How does obesity cause cancer – the science behind the warnings

Feet on a weighing scale

Dr Giotra MitrouDr Panagiota Mitrou is Director of Research Funding & Science External Relations at World Cancer Research Fund International.

We live in a society where excess weight is becoming more and more the social norm – even though our own evidence has shown that being overweight or obese can have drastic health consequences. Too few people still do not know that being overweight or obese increases the risk of 11 cancers, including some of the most common such as breast, prostate and bowel.

So, maybe the question we need to be asking is why does the body respond negatively to excess body fat?

A key thing to understand is that fat cells change the environment inside the body. They release a range of chemicals that can make cells near them act differently leading to cells potentially becoming cancerous. This process happens in various ways in different parts of the body, leading to different types of cancer developing. We don’t yet know all the biological mechanisms that are responsible for obesity increasing cancer risk, but there are 3 main explanations that underpin the process.

Inflammatory response

When there is a large collection of fat cells, immune system cells gather around the fat cells to ‘tidy up’ the area around them. This is known as an inflammatory response. However, when immune cells do this, they also release chemicals known as cytokines.
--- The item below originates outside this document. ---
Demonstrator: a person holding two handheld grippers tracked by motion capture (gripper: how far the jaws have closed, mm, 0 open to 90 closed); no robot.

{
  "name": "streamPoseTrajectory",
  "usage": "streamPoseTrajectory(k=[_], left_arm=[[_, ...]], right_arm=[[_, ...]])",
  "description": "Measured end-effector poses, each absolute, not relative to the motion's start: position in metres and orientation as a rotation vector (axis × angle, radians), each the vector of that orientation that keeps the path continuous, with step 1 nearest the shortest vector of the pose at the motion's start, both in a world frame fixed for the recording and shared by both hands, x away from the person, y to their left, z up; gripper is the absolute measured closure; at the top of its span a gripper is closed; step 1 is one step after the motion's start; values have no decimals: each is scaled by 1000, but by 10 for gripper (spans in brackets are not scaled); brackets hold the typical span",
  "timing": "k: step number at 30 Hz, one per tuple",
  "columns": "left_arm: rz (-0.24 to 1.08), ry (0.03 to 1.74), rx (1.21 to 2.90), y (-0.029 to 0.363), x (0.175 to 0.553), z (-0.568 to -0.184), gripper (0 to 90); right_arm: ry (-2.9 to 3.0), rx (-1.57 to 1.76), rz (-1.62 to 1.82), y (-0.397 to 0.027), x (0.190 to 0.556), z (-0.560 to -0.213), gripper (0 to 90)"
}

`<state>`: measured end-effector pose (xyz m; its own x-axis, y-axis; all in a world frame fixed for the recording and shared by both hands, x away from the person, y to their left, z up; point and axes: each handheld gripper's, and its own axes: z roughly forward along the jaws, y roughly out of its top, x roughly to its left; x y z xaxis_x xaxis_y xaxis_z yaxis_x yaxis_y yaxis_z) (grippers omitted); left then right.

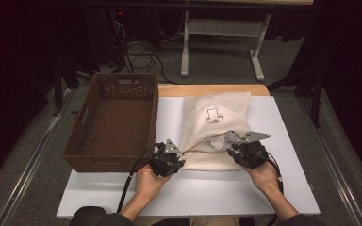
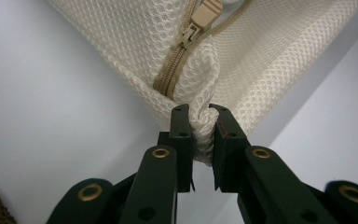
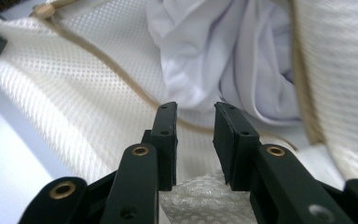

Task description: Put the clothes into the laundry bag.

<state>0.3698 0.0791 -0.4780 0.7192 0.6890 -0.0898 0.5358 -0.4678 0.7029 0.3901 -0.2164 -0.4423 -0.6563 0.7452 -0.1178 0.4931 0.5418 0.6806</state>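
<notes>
We are working at a white desk [image 1: 122, 197]; a cream mesh bag [image 1: 217, 129] is lying right of centre in the high view, its zippered mouth facing the bottom of the frame. A brown wicker basket [image 1: 115, 120] is sitting at centre left, just beside the bag.

Our left hand-held gripper [image 1: 169, 161] is sitting at the bag's lower-left corner. In the left gripper view, it [image 2: 203, 122] is pinching a fold of the mesh at the frame's centre, clenched on the bag [image 2: 270, 60] right at the end of the tan zipper [image 2: 175, 70]; the zipper pull [image 2: 200, 21] is lying toward the top centre.

Our right hand-held gripper [image 1: 238, 148] is sitting at the bag's mouth, lower right of the bag. In the right gripper view, its jaws [image 3: 194, 122] are standing apart, released, with mesh showing low between them but no pad pressing on it. White cloth [image 3: 223, 56] is bulging from the open mouth in the upper centre, and the zipper edge [image 3: 102, 63] is running diagonally from upper left.
</notes>
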Motion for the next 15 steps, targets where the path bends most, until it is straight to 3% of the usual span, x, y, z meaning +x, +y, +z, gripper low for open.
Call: streamPoseTrajectory(k=[10, 15], left_arm=[[275, 927, 2179, 79, 369, -478, 787], [283, 925, 2185, 79, 369, -478, 782]], right_arm=[[2253, 1027, 951, -242, 369, -426, 694], [2185, 1133, 958, -256, 372, -425, 646]])
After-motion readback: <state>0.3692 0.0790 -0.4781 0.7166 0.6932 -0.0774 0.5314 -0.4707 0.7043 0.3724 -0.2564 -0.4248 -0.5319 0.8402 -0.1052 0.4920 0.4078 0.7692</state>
Cytokines can encourage cells to divide more rapidly than they die off, this build up of cells can lead to cancer growth. This is one of the main theories of how body fat can lead to cancer, but more research is needed to fully understand how this process works.


Fat cells release significant amounts of oestrogen and the more fat cells you have, the more oestrogen will be released. Oestrogen can cause cells in the womb and breasts, which are particularly sensitive to oestrogen, to divide uncontrollably – this process can cause cancer to form. This explains why women who have post-menopausal breast cancer and womb cancer often have higher levels of oestrogen.


The hormone insulin is an important part of how the body uses energy from food. Overweight and obese people often have increased levels of insulin in their blood. This is because excess body fat leaves the cells increasingly resistant to the effects of insulin, so-called ‘insulin resistance’, and then the pancreas is forced to make more insulin to try and compensate, this is known as ‘hyperinsulinemia’. Insulin resistance and hyperinsulinemia over a period of time can affect the levels of growth factors, which are a green light signal for cells to divide. Both insulin and these growth factors encourage uncontrolled cell division and promote the development of cancer.

Research around the ‘why’ of cancer and obesity is still in its infancy and we have only recently started to better understand the reasons behind how excess fat can lead to cancer. It is only with more research into this area that we will be able to fully understand the dangerous role that being overweight or obese plays in cancer.

World Cancer Research Fund has identified which cancers are linked to obesity through its Continuous Update Project and is now working on a method to help scientists improve their understanding of mechanisms, which will give us vital knowledge of how lifestyle factors affect our cancer risk.